Although the records include pictures, the copy should not; write out exactly the lines from the first through the line with "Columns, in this".

START Dataset excerpts

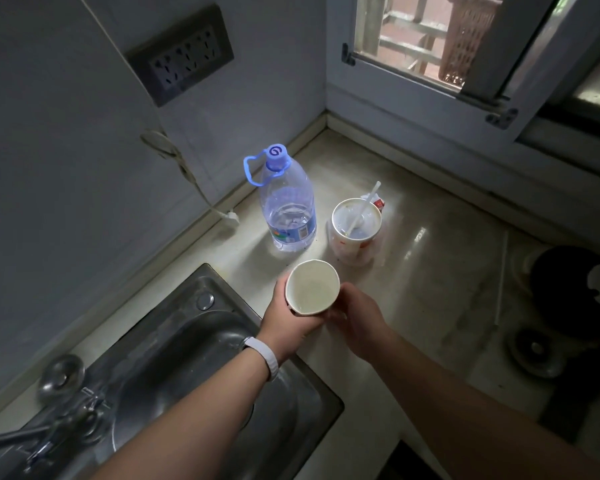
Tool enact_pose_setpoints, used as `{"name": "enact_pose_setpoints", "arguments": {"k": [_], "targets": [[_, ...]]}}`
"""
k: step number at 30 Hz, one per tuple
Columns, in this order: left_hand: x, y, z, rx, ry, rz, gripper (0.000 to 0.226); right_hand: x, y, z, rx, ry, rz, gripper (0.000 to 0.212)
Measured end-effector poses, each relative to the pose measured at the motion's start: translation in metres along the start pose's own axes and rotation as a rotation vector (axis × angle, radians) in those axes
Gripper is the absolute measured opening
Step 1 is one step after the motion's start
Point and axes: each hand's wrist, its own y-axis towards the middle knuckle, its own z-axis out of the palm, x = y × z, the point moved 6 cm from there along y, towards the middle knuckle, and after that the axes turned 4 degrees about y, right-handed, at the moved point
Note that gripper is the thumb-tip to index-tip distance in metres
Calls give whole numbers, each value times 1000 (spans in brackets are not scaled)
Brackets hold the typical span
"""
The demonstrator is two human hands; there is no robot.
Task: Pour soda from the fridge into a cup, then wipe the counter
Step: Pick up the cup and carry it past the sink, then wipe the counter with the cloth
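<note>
A white paper cup [312,287] is held just above the pale counter [430,271], beside the sink's right edge. Its inside looks empty and its rim is slightly squeezed. My left hand [286,318] grips the cup's left side; a white band sits on that wrist. My right hand [355,315] holds the cup's right side. No soda container is in view.
A large clear water bottle [288,202] with a blue cap and handle stands behind the cup. To its right sits a used paper cup [355,226] holding a straw. A steel sink [194,368] and tap [59,410] lie left; a gas stove [575,306] lies right.
</note>
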Motion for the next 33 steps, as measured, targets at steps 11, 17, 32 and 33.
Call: {"name": "enact_pose_setpoints", "arguments": {"k": [11,17,32,33], "targets": [[-2,-21,-6,66,107,-73,87,-6,-10,-9,-61,-73,-6,17],[0,-75,-50,76,321,-54,73,-16,-42,-22,-132,-281,-36,16],[84,-277,-221,-179,851,-30,51,-116,-215,97,481,-1774,-667,27],[90,-291,-227,-190,846,-45,51,-127,-221,100,507,-1814,-689,28]]}}
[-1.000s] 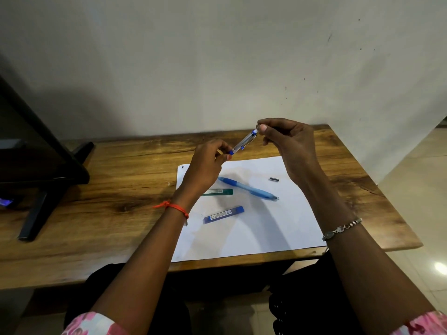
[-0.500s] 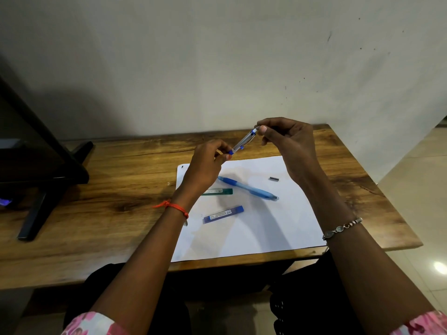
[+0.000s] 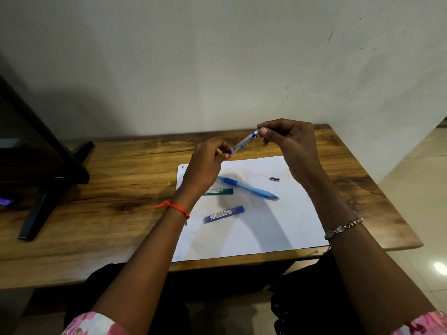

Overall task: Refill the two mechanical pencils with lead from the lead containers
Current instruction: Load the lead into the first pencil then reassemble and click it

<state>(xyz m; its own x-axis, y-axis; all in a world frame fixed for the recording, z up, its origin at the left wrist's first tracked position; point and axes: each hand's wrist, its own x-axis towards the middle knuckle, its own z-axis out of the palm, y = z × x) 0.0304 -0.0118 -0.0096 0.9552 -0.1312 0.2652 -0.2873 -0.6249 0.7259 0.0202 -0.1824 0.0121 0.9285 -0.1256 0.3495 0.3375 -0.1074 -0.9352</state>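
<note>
I hold a clear mechanical pencil with blue trim in the air above the table, tilted up to the right. My left hand pinches its lower end and my right hand pinches its upper end. A second, blue mechanical pencil lies on the white paper sheet. A green lead container lies partly behind my left wrist, and a blue lead container lies nearer to me. A small dark cap rests on the paper to the right.
The paper lies on a wooden table set against a pale wall. A black stand occupies the table's left end. The table's right edge drops to a tiled floor.
Both hands stay on the clear pencil at almost the same spot. The things on the paper have not moved.
</note>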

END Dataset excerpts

* **Reply to the exercise**:
Tool enact_pose_setpoints, used as `{"name": "enact_pose_setpoints", "arguments": {"k": [_], "targets": [[_, ...]]}}`
"""
k: step number at 30 Hz, one per tuple
Columns, in this order: left_hand: x, y, z, rx, ry, rz, gripper (0.000 to 0.226); right_hand: x, y, z, rx, ry, rz, gripper (0.000 to 0.212)

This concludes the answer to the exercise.